Right now, I’m just trying to tie all the threads together, pull on them, and see if a book forms. I rather hope that it will. I’m also rather aware that I’ve not done nearly enough to describe the planet our heroine is on. I really should have been doing that throughout the book…
One nice thing about flying to Luxor Base is that you almost don’t have to navigate at all. All you have to do is spot the statues, and aim for a spot between them. You barely need the homing beacon, although I made sure that I was properly receiving its signal. You always need to take extra precautions on a dead world — particularly when it was murdered.
The statues I was aiming for were seven hundred high and carved out of the local stone: one man and one woman, facing each other, each with one hand triumphantly raised to the sky, and the other pointing to the ground. I do mean ‘man and woman,’ too: some of the species we’ve exhumed out here don’t look anything like us, but the One-Eighteeners were pretty damned close. If you squinted, you could almost believe that they were just odd-looking humans.

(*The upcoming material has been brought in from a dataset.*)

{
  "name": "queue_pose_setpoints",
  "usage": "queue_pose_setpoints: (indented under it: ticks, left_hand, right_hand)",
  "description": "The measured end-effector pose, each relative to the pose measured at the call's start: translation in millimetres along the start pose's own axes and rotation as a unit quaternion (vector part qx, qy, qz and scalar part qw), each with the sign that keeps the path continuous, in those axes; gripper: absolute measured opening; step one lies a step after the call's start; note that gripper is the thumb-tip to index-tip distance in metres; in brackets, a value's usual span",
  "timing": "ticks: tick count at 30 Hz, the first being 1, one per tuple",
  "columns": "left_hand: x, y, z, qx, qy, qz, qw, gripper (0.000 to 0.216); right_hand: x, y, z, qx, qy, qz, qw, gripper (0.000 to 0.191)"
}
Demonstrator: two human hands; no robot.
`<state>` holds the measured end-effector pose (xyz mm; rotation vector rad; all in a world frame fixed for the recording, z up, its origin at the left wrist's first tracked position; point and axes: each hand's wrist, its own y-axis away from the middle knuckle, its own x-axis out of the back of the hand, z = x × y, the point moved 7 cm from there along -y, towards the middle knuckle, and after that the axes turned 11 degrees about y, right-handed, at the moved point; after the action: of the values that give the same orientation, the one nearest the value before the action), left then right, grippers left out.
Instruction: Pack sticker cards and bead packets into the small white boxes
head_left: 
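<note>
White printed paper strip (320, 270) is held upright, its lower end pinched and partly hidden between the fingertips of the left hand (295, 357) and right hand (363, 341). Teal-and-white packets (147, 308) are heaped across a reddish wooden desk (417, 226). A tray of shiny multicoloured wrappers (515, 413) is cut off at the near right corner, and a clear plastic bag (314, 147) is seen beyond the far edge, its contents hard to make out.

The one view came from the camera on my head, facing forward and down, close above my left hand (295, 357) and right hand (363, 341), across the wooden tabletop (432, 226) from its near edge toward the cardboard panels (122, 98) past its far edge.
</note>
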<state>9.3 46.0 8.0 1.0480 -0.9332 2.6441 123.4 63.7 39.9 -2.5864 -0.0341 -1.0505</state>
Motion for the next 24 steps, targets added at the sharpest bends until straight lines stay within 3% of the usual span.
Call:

Or maybe not. Something had carved deep furrows into the faces of the statues, making it impossible to tell what their features were originally like. We know almost nothing about whatever it was that turned the Confederation into the Tomb Worlds, but judging from the rubble we’re pretty sure it hated every sapient creature in it with a monomaniacal passion.
Now here we were, camping in the ruins, all the while wondering whether one day it’ll be our turn. We try not to think about it. And we really try not to think about how we’re not thinking about it.